The Watch is the latest in a long line of recent comedies that relies so heavily on the charm and timing of its cast that it made me wonder if there was ever a script at all. Certainly there had to be something on paper for this film to get green-lighted in the first place, but The Watch is so generic and lacking surprise of any kind that surely it couldn’t have been made without Ben Stiller, Vince Vaughn, and Jonah Hill on board.
Actually, it turns out it that this lame sci-fi comedy was supposed to be for teens, but was re-written by Seth Rogen and his writing partner Evan Goldberg to be aimed at adults. The result is a movie that doesn’t work for either.
Stiller is overcompensating, Vaughn is loud, and British comedian Richard Ayoade is on a completely different wavelength. Only Jonah Hill manages any laughs and most of his best scenes are in the gag reel. Watch that instead and save yourself 90 minutes.
John Carpenter’s 1988 cult b-movie They Live is actually a horror comedy with serious overtones, masquerading as a sci-fi film — and it’s still very relevant and funny today.
Imagine if you had accidentally discovered that the 1%—the richest and most powerful people in America—were aliens and they were in control of all mass media, and therefore, us.
That’s what a drifter played by wrestler ‘Rowdy’ Roddy Piper discovers in this endlessly absurd and enjoyable movie from the man who gave us Big Trouble in Little China and Escape From New York. All of Carpenter’s flair for the dark and absurd are in play here, and even when the acting leaves a little something to be desired, the story has some unexpected poignancy.
Social commentary has rarely been more creepy (subliminal messages are everywhere in They Live, but only those with the right sunglasses can see them) or fun, like the brutal six-minute fight scene where Piper tries to get Keith David to put on — you know it — one said pair of sunglasses.
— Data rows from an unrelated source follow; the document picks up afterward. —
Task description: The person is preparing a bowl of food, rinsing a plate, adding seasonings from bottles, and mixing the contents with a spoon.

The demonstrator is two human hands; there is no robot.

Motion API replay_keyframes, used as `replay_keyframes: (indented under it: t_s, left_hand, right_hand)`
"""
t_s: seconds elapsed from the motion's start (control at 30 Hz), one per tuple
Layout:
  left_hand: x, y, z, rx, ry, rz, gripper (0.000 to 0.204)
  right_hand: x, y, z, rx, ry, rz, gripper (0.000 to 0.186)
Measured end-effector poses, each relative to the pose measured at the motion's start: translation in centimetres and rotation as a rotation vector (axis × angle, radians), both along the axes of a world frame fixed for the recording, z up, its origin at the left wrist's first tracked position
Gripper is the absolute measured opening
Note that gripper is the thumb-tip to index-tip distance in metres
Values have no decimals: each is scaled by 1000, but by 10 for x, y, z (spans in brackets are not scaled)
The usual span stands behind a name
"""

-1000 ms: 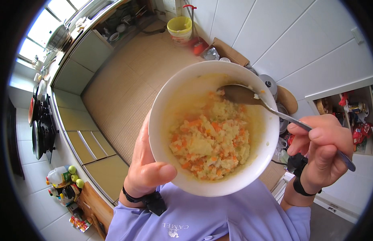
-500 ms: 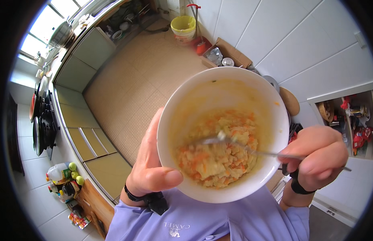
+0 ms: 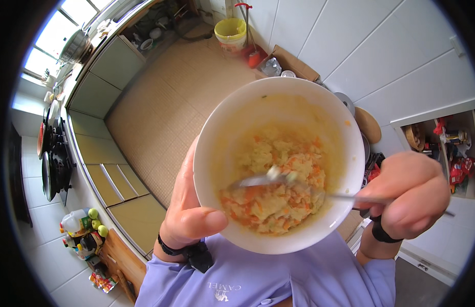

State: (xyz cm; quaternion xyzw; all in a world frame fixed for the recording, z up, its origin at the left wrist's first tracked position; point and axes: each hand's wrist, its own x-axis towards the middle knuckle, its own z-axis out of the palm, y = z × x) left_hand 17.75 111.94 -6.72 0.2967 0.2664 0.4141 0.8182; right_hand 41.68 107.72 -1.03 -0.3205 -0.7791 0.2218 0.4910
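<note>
A white bowl [image 3: 294,88], tilted toward me, is gripped in my left hand [image 3: 190,212], the thumb over its near left rim and the fingers behind its side. Inside lies a thick, pale yellow mixture [image 3: 278,204] with orange shreds and a few greenish bits. My right hand [image 3: 410,194] is closed round the handle of a metal spoon [image 3: 250,181], which crosses the bowl from the right. The spoon's head is in the mixture at the left, blurred and carrying a pale lump. Smears of the mixture coat the bowl's inner wall.
Along the left runs a counter with a black stove [image 3: 52,169], bottles [image 3: 76,222] and a wooden board [image 3: 117,261]. Beyond the bowl are a yellow-lined bucket [image 3: 231,30] and a cardboard box [image 3: 296,64]. An open cabinet [image 3: 460,148] stands at right.
The bowl has shifted slightly up and left with my left hand. My right hand has moved a little right, and the spoon's head sits further left in the stirred mixture.
</note>
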Motion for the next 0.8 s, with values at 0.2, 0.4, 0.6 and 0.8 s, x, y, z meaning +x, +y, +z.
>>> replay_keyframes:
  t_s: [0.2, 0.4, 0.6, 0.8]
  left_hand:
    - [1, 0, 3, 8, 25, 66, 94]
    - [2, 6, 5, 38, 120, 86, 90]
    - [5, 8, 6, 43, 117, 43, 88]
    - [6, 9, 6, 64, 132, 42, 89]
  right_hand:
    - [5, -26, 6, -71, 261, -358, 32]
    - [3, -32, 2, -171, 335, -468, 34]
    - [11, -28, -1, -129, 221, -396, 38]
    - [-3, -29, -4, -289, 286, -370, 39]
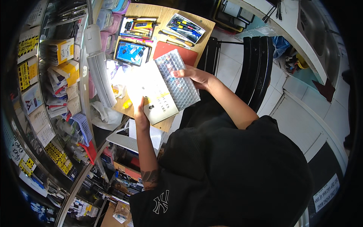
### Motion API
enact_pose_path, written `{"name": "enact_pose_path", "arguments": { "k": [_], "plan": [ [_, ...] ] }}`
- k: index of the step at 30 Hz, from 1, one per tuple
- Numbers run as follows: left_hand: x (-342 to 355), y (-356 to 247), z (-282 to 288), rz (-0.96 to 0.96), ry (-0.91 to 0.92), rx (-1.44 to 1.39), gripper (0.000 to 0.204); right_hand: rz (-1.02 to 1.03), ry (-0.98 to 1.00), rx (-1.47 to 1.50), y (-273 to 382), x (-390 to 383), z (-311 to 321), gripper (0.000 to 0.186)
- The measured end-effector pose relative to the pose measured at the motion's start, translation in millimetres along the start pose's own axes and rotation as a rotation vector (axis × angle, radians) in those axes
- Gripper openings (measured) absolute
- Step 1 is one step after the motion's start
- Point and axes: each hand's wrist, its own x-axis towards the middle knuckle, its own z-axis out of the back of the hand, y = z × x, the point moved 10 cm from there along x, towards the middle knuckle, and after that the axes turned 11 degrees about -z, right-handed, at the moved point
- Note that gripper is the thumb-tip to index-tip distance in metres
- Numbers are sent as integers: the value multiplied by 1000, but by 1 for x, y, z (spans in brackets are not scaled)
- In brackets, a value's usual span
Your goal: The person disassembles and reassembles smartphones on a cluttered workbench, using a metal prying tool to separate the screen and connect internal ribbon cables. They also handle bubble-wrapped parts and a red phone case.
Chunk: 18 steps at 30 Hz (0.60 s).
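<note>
"What do you have there?"

"My left hand (141, 118) pinches the near left edge of a cream printed packet (155, 92), thumb along its face, fingers hidden beneath. My right hand (199, 78) grips a bubble-wrap sleeve (179, 87), its thumb flat on top and the other fingers mostly out of sight."

"And where are those two?"

"Held over the worktop (160, 13), side by side and touching, sleeve on the right. I can't tell whether the packet reaches inside it."

"What's nearby?"

"A red sheet (187, 56) just beyond the sleeve, partly covered by it. Farther off, a white box of pens (191, 22); to its left, a dark-rimmed blue tray (124, 47). Glare whitens the packet's far left part."
</note>
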Motion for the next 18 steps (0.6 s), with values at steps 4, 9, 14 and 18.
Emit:
{"name": "enact_pose_path", "arguments": {
  "k": [4, 9, 14, 18],
  "plan": [
    [-7, -12, -6, -60, -100, 8, 43, -32, -87, 127, 1, -5, 12, 72],
    [-8, -13, -20, -26, -46, -179, 41, -54, -130, 227, -2, -16, 36, 68],
    [1, 7, -11, -38, -62, 54, 44, -20, -109, 160, -1, -15, 43, 66],
    [1, 21, -39, 28, 150, -333, 49, -84, -212, 197, -8, -22, 65, 60]
  ]
}}
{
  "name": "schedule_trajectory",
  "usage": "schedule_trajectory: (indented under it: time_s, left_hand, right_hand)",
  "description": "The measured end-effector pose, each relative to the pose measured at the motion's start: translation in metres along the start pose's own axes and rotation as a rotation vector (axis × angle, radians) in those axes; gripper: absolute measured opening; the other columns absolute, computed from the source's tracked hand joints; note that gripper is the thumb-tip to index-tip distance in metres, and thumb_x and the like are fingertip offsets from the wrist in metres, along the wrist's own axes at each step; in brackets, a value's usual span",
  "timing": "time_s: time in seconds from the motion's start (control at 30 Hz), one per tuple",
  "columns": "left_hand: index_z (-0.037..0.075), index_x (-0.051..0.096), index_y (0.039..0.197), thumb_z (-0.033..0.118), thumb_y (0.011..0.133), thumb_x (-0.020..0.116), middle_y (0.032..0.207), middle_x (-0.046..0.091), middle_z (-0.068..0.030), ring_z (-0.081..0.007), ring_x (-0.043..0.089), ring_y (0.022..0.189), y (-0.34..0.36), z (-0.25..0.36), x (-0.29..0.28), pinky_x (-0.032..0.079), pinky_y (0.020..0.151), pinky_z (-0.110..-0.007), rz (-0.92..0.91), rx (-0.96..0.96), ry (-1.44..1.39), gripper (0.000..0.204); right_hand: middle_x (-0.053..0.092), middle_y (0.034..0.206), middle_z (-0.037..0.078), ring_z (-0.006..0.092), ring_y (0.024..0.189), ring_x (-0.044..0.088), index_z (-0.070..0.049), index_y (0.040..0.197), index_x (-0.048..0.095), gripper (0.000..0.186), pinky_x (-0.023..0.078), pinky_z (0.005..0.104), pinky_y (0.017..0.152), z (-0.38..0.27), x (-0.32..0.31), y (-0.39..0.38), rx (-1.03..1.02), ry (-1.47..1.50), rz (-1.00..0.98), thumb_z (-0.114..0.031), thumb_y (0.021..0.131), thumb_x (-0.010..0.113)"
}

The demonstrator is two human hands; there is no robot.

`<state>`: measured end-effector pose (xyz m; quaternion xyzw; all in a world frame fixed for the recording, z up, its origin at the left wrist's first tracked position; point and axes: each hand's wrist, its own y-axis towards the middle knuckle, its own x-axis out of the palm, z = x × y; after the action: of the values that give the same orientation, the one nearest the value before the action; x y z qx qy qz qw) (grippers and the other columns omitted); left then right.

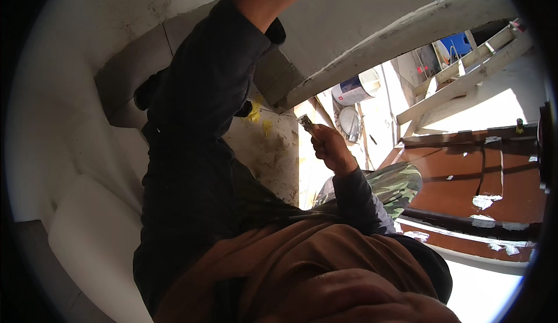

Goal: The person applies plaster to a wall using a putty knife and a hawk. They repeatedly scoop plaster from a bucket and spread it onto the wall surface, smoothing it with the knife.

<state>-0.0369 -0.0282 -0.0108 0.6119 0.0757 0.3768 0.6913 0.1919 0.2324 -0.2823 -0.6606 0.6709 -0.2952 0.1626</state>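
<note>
My right hand (333,149) is closed around a short tool like a paintbrush (306,123). Its narrow, stained end points up and to the left, and the fingers hide much of its handle. To the right of that hand, on the bright floor, stand a white and dark blue paint can (356,88) and a round container or lid (350,121). My left arm (203,73), in a dark sleeve, reaches up past the top edge of the head view. The left hand itself is out of the picture.
A pale ledge (395,29) crosses the upper right, beside a wooden ladder (465,76). A brown door-like panel (447,172) with white patches lies to the right. Yellow scraps (254,111) dot the stained floor. A white curved surface (96,236) is at left.
</note>
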Motion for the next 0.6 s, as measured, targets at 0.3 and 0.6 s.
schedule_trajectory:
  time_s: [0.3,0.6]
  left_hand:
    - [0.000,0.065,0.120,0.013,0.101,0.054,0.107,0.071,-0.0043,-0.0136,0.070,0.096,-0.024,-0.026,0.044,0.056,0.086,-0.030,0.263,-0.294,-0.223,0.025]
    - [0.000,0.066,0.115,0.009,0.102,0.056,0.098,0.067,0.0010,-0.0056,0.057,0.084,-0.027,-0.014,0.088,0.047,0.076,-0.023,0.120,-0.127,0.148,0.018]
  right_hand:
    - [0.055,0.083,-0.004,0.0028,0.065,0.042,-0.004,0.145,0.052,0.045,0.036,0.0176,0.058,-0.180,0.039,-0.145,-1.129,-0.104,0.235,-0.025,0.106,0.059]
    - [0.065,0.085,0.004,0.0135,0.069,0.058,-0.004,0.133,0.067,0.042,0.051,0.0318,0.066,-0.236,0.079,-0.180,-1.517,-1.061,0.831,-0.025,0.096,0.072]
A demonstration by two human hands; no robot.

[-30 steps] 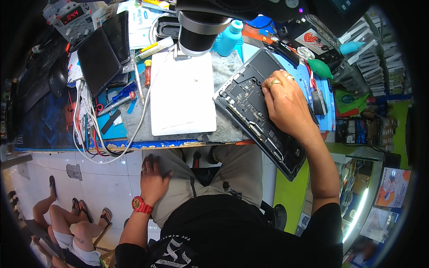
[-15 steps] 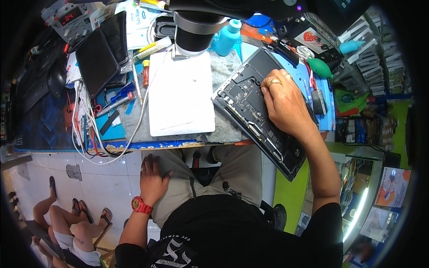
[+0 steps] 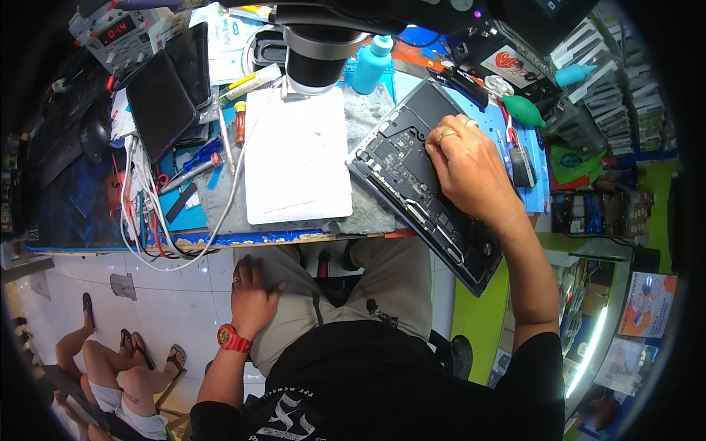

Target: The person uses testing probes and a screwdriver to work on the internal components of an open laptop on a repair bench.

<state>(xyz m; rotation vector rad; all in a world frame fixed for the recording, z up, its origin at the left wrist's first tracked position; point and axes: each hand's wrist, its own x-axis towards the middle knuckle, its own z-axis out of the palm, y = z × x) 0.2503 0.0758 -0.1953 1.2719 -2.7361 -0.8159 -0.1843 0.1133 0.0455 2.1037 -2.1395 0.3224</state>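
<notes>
An opened laptop base [image 3: 403, 167], dark grey with its circuit board and inner parts bare, lies slanted at the table's right, its near corner jutting past the front edge. Over its right half is my right hand [image 3: 469, 165], wearing rings. Its fingers are curled down and closed together against the laptop. Whatever the fingertips hold, if anything, is hidden beneath them. My left hand [image 3: 254, 298] lies on my left thigh, fingers spread and holding nothing, a red watch [image 3: 234, 338] on the wrist. Left of the laptop lies a white rectangular panel [image 3: 298, 162].
A microscope head [image 3: 312, 62] hangs over the panel. Further back stands a blue bottle [image 3: 372, 65]; a green air blower [image 3: 523, 111] lies right. Phones [image 3: 162, 103], cables [image 3: 126, 213] and screwdrivers [image 3: 240, 123] crowd the left, near a power supply [image 3: 118, 35]. Another person's legs [image 3: 110, 367] show lower left.
My right hand stays over the laptop with its fingers curled, almost unmoved. My left hand keeps its place on the thigh. The power supply's red display reads differently.
</notes>
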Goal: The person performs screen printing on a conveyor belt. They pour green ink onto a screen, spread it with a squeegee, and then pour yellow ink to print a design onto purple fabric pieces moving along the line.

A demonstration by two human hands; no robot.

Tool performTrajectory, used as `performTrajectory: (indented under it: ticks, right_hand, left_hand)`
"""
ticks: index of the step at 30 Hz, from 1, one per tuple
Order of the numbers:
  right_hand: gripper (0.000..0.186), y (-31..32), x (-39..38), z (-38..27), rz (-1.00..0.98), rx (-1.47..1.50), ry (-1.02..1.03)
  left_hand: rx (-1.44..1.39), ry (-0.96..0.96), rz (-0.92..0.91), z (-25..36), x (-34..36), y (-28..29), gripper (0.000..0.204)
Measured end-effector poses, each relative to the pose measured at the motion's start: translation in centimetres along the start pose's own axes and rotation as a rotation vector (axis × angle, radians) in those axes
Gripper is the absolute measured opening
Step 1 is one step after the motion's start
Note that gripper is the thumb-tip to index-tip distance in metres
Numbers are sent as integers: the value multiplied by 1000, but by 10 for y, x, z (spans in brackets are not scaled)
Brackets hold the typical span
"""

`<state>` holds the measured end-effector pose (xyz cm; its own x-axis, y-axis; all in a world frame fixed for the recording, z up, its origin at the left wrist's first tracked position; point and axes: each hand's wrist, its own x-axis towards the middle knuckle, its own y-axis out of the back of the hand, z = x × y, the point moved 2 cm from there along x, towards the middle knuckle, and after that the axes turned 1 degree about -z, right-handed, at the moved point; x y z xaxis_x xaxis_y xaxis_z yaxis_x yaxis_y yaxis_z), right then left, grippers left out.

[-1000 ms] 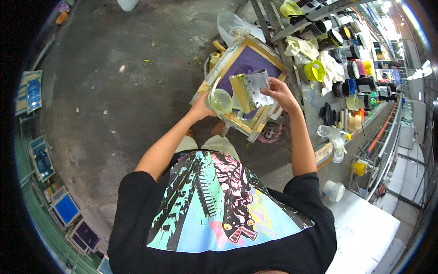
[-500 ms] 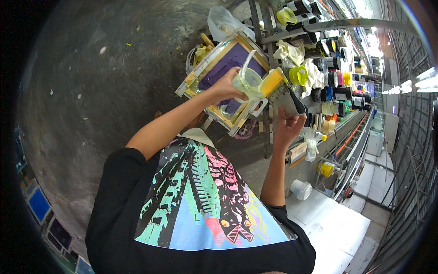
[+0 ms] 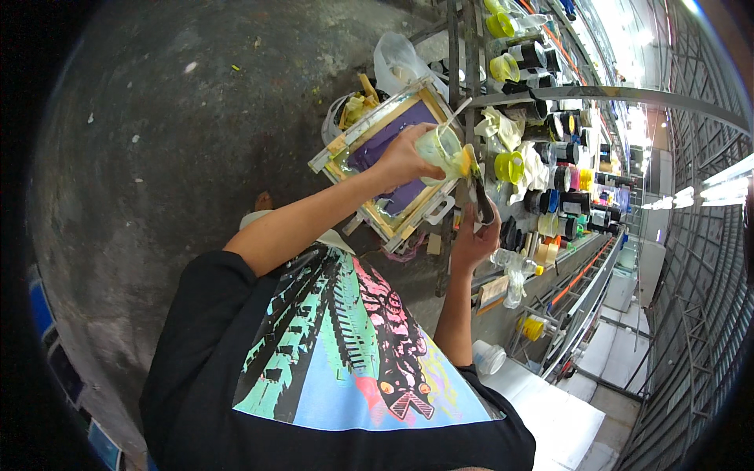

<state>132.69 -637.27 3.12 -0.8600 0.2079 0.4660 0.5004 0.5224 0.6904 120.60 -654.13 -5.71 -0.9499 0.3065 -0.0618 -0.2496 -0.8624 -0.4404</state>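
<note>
My left hand is wrapped around a clear plastic cup smeared with pale yellow-green ink. A thin stick leans out over its rim. In my right hand is a squeegee with a dark handle, seen nearly edge-on. Its yellow blade is right at the cup's right side; whether they touch I cannot tell. Beyond and beneath my left hand leans a wooden-framed printing screen with purple mesh, partly hidden by that hand and the cup.
Metal racks hold several ink tubs, among them a yellow-green tub, beside crumpled pale cloth. A clear plastic bag stands behind the screen. At lower right are a white tub and a white tabletop. Dark concrete floor lies left.
The squeegee has turned from showing its broad smeared face to nearly edge-on. My right hand has shifted left, and the cup has moved slightly right and down. Both hands keep their hold.
</note>
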Motion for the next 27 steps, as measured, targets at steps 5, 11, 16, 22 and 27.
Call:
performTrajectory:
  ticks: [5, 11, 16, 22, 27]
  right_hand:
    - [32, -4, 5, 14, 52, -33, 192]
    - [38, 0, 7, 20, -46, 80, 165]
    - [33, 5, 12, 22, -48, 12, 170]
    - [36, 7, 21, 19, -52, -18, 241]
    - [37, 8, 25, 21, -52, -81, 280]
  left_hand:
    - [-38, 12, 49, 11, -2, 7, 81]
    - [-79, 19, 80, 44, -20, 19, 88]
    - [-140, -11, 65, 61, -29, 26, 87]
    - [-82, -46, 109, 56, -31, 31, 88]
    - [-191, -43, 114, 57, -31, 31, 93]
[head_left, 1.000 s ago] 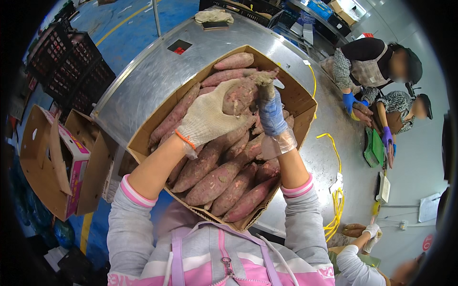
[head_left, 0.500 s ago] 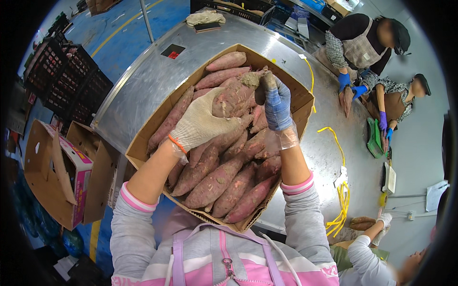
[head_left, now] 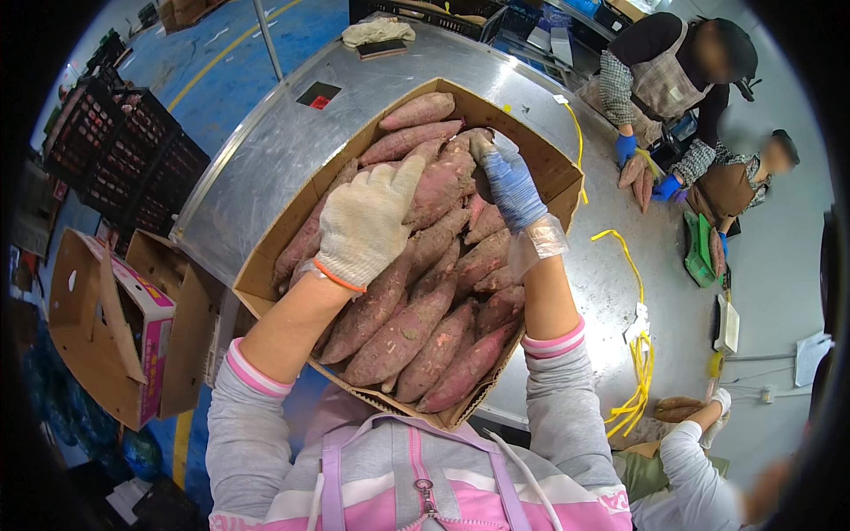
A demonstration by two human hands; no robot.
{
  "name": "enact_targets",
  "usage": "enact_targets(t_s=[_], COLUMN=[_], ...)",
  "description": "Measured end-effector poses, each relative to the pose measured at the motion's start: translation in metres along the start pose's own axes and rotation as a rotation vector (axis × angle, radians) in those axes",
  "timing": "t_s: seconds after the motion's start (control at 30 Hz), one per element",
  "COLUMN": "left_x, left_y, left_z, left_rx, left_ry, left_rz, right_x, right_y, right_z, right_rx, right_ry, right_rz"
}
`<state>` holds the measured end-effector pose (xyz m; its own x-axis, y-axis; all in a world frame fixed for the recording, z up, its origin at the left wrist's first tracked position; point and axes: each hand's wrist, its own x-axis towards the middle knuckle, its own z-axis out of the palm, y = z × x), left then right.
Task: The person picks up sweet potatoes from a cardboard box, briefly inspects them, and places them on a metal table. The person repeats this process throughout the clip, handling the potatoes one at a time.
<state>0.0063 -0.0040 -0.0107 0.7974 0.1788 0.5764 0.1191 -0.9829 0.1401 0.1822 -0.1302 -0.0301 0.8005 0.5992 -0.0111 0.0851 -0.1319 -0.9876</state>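
Note:
A cardboard box [head_left: 248,283] full of pinkish, soil-marked sweet potatoes [head_left: 390,336] sits on the steel table. My left hand [head_left: 363,226], in a cream knit glove with an orange cuff, holds a large lumpy sweet potato [head_left: 438,190] from its left side, fingers over its top. My right hand [head_left: 509,186], in a blue glove with clear plastic at the wrist, grips the upper right end of that same sweet potato. The right fingertips are partly hidden.
Around me are the steel table [head_left: 235,181], yellow straps [head_left: 629,265], empty cartons [head_left: 106,319], stacked black crates [head_left: 106,150] and a folded cloth [head_left: 376,31]. Co-workers at right [head_left: 664,80] and lower right [head_left: 686,478] handle sweet potatoes; a green scale [head_left: 699,252] stands near them.
My left hand has turned and shifted, so its fingers now lie over the sweet potato's top. The soil-caked end seen earlier beside my right hand is now mostly out of sight.

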Motion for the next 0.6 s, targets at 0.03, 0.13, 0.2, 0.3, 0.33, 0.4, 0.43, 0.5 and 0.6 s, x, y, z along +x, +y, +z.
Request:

They Live is a paranoid thriller that stretches a paper-thin budget with inventive special effects that serve the story and a message that still holds water today.
A new Shout Factory Collector’s Edition Blu-ray and DVD re-issue has an audio commentary with Roddy Piper and John Carpenter, plus brand-new interviews with the cast and a making-of featurette. Watching this new disc, it’s easy to understand why They Live has only grown in cult stature since its release 23 years ago.